Our days in the mid-90s with slight afternoon thunderstorm chances continue for much of next week. However, by Thursday or Friday this pattern could change as a stronger upper level disturbance moves down into Texas, and this may drive some better rain chances for the region. If you’re looking for details in a rain forecast eight days hence you’ve come to the wrong place!

Tropics

On Wednesday, we posted a mini-guide for dealing with a hurricane during the COVID-19 pandemic. Here’s one thing we didn’t say: Over the next two months expect the hype train to get rolling as it’s going to be a busy period and there will be some people wanting to prey on those anxieties. To that end, we’re already starting to see some scattered social media chatter about a “GFS Hurricane in the Gulf” about 15 days from now.

How to spot fearmongering 101. (Weather Bell/Space City Weather)

Please don’t fall for this. Even the best global models become much, much less reliable after about seven days, and almost completely so after 10 days. The GFS model is notorious for spinning up spurious storms. So although we do expect to enter a more active period in about 10 days, we have no confidence about where these storms will form. If someone is showing you a model plot for a storm 250 or 300 hours from now, or more, you have our permission to roll your eyes.

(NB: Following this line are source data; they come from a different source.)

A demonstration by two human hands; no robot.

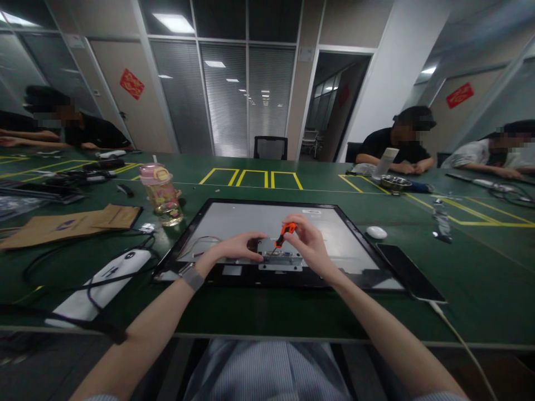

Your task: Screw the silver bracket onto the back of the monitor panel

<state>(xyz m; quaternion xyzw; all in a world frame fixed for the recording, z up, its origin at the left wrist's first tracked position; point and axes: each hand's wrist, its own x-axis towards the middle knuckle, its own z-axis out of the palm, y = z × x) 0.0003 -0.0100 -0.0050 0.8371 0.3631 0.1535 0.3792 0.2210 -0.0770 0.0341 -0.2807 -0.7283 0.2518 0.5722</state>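
Observation:
A flat display panel (217,223) with a black frame lies back side up on the green table. On its near part sits a metal bracket (281,267) with a small board and connectors. My left hand (238,246) has its thumb and fingers curved around the bracket's left end, gripping it. An orange and black screwdriver (286,235) is held in my right hand (309,245). It is tilted, its thin shaft pointing down at the bracket; the exact contact of the tip is too small to tell. Thin wires (204,239) lie on the panel left of my left hand.
A white power strip (100,287) with black cables lies left, near a brown paper bag (71,225) and a pink-lidded bottle (161,192). Right of the panel are a white mouse-like object (377,232) and a phone (412,273) on a cable. Several people sit across the table.

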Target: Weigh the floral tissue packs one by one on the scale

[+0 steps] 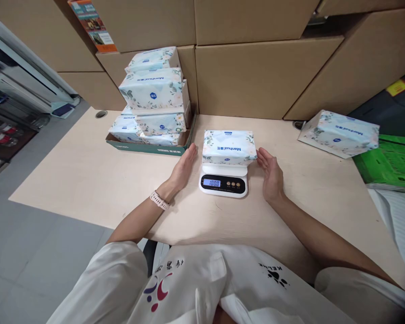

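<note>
Simply flanked the scale (223, 181) with flattened left hand (184, 167) and loosely curled right hand (272, 175), both empty, and had tissue pack (228, 147) atop it, set back probably for a readable display (212, 183).

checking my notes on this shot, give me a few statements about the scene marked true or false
1. A Manhua pack sits on the white scale. True.
2. The display is dark. False: the display is lit.
3. A pale wristband circles the left wrist. True.
4. Both hands are on one side of the scale. False: the left hand is left of it, the right hand right.
5. The green tray holds bottles. False: the green tray holds stacked packs.
</note>
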`<state>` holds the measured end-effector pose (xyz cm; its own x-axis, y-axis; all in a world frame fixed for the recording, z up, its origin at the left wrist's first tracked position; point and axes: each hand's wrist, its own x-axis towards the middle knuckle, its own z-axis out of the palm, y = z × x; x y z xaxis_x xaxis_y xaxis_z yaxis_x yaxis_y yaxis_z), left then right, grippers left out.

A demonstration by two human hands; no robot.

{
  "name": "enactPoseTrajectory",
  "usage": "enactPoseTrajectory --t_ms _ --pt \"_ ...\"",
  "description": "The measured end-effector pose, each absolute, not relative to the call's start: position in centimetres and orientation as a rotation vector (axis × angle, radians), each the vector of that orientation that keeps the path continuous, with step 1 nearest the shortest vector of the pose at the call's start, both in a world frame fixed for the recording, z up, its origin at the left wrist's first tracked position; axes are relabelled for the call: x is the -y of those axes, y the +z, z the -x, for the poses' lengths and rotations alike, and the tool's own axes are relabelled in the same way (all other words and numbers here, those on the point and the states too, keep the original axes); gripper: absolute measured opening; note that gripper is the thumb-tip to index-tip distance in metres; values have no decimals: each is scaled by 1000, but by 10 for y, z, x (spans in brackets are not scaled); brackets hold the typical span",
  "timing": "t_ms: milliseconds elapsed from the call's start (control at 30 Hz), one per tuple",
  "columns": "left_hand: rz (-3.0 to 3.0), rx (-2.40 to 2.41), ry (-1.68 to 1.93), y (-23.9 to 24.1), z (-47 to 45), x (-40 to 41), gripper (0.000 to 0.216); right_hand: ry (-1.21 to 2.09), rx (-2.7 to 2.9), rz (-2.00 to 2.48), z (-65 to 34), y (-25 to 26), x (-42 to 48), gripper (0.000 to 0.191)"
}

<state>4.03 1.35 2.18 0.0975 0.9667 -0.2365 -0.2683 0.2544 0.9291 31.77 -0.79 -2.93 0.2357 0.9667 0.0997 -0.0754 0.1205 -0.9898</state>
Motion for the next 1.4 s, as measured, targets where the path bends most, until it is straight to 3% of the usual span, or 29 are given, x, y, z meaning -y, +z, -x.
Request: enactPoseTrajectory --t_ms 1400 --pt "-880 -1093 1104 22 -40 -12 70 984 1038 1213 -318 -30 6 68"
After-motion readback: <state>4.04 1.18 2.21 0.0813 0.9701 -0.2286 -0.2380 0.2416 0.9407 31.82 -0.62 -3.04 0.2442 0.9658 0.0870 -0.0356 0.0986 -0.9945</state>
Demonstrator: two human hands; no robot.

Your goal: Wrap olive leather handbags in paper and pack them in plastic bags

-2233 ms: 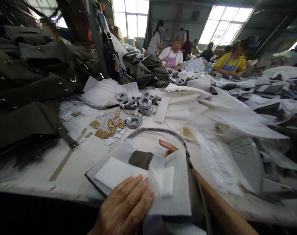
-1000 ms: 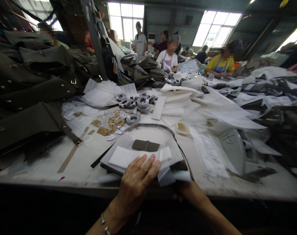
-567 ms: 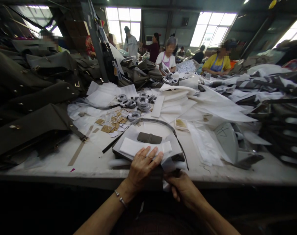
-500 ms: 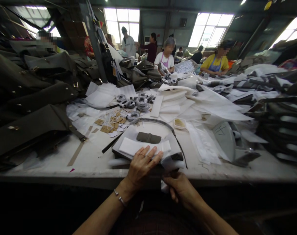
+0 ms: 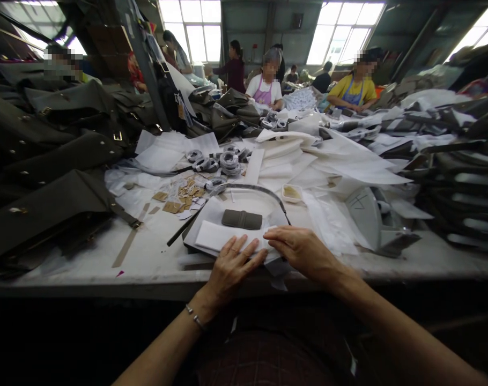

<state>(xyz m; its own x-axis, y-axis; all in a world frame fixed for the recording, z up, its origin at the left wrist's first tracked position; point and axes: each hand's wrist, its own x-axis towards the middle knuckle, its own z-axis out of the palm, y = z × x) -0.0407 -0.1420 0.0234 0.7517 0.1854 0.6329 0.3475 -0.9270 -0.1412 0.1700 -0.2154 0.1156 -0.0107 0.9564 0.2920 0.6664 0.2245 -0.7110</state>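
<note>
A dark flat bag (image 5: 186,242) lies at the table's front edge, covered with white wrapping. On top is a folded white foam sheet (image 5: 215,236), and a small dark grey flap piece with a band (image 5: 242,219) shows behind it. My left hand (image 5: 238,262) rests on the foam sheet, fingers stretched and slightly spread. At the sheet's right end my right hand (image 5: 298,247) is closed in a pinch; what its fingertips hold is too small to tell. Beneath it a loose bit of clear film (image 5: 279,281) hangs over the edge. A dark strap (image 5: 264,188) arches behind the bag.
Dark bags (image 5: 59,214) are piled on the left. Brown tags (image 5: 183,198), coiled straps (image 5: 230,162) and white sheets (image 5: 292,153) lie farther back. A small white tray (image 5: 292,193) and a grey tape dispenser (image 5: 367,217) stand at right. Co-workers (image 5: 264,88) sit across the table.
My right hand has risen from below the table edge onto the right end of the foam sheet. My left hand stays on the sheet. The view has tilted slightly down.
</note>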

28 thoughts on “August-like weather continues, and how to spot fearmongering”

      • They predict that far out so we can see where improvements can be made. You need to see what they get wrong to make the adjustments necessary to one day have them get it right. That’s why the NHC cones have gotten narrow over the years for the 3 day projections, and why they now put out a 5 day cone extension. They can do so with reasonable accuracy that didn’t exist even 15 years ago.

        • It seems you put a fair amount of confidence in the reports that claim the rest of the year will be a hurricane free-for-all. Why are those longer-term general forecasts/predictions reliable, but the smaller-scope, near term forecasts unreliable past a couple hundred hours?

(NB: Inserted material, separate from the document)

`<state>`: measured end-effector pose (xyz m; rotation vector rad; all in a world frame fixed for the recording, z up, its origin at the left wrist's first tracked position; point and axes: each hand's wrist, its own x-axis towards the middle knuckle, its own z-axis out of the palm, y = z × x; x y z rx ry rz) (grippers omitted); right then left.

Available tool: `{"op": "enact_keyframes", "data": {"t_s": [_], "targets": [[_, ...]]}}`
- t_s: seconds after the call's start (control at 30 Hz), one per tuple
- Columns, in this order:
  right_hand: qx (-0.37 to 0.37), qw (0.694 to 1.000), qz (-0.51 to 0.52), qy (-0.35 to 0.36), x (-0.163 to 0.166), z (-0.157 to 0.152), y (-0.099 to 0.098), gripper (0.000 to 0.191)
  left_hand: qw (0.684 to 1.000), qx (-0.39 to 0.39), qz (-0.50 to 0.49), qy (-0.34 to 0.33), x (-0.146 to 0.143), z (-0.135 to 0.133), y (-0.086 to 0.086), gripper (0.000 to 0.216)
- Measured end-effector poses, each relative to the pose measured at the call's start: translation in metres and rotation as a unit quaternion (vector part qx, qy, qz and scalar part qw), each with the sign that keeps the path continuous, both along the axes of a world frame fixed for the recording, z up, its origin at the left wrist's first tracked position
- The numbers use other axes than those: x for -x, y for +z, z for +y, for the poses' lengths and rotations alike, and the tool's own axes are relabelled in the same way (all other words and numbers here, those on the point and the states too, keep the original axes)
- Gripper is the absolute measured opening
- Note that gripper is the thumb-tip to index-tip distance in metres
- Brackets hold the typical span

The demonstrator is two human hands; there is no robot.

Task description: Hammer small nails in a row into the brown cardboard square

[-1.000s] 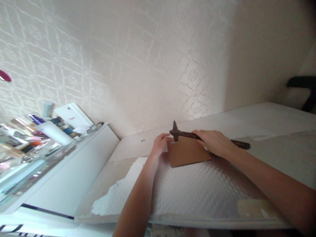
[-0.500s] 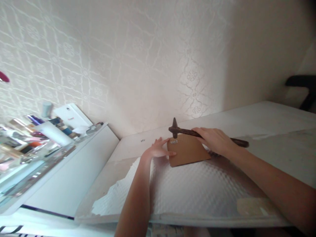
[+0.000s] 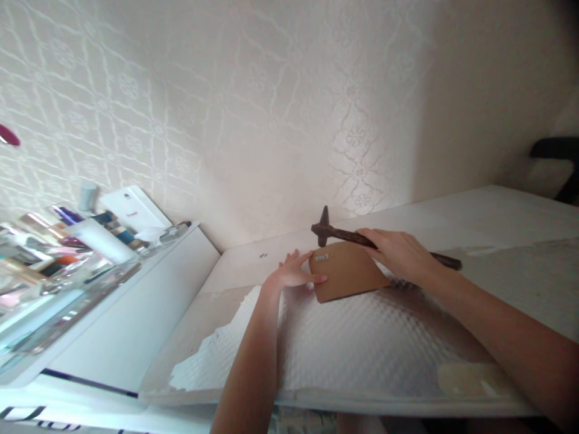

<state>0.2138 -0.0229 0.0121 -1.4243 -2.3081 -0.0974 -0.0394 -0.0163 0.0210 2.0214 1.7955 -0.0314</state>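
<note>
We have a hammer (image 3: 322,231) in our right hand (image 3: 402,253), the fingers closed around the middle of its dark handle, whose end sticks out past the wrist. Its head is at the far left of a brown board (image 3: 348,280), one end pointing up and the other down toward the board's far edge; we cannot tell whether it touches.

Our left hand (image 3: 294,271) is spread at the board's left edge: the thumb lies on top, the forefinger reaches to the far left corner, and the other fingers fan out beyond it. We cannot tell whether anything supports the board from below on that side.

On the board, near that same corner, we see a short row of small silvery pieces (image 3: 322,258), too small to make out. The board lies on a white quilted sheet (image 3: 344,343), which covers part of the bench (image 3: 511,211). Behind is a patterned wall (image 3: 271,90).

To our left stands a white cabinet (image 3: 131,325), its top crowded with bottles and tubes, among them a white tube (image 3: 104,241), with a white box (image 3: 136,208) behind. Far right, we see part of a black object (image 3: 554,147), cut off by the edge of the view.
</note>
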Motion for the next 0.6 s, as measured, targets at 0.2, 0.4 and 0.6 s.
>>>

    • That is like asking about cash flow projections 10 years from now in a DCF. You can make them as long as you want but they will become less and less reliable as time goes on and more variability comes into play.

  1. Thank you for addressing the fear mongering head on. I suspect there will be a lot of eye rolling going on from your loyal followers. Thanks for bringing sanity to the weather forecasts.

    • Yes, THANK YOU Eric and Matt for all you do!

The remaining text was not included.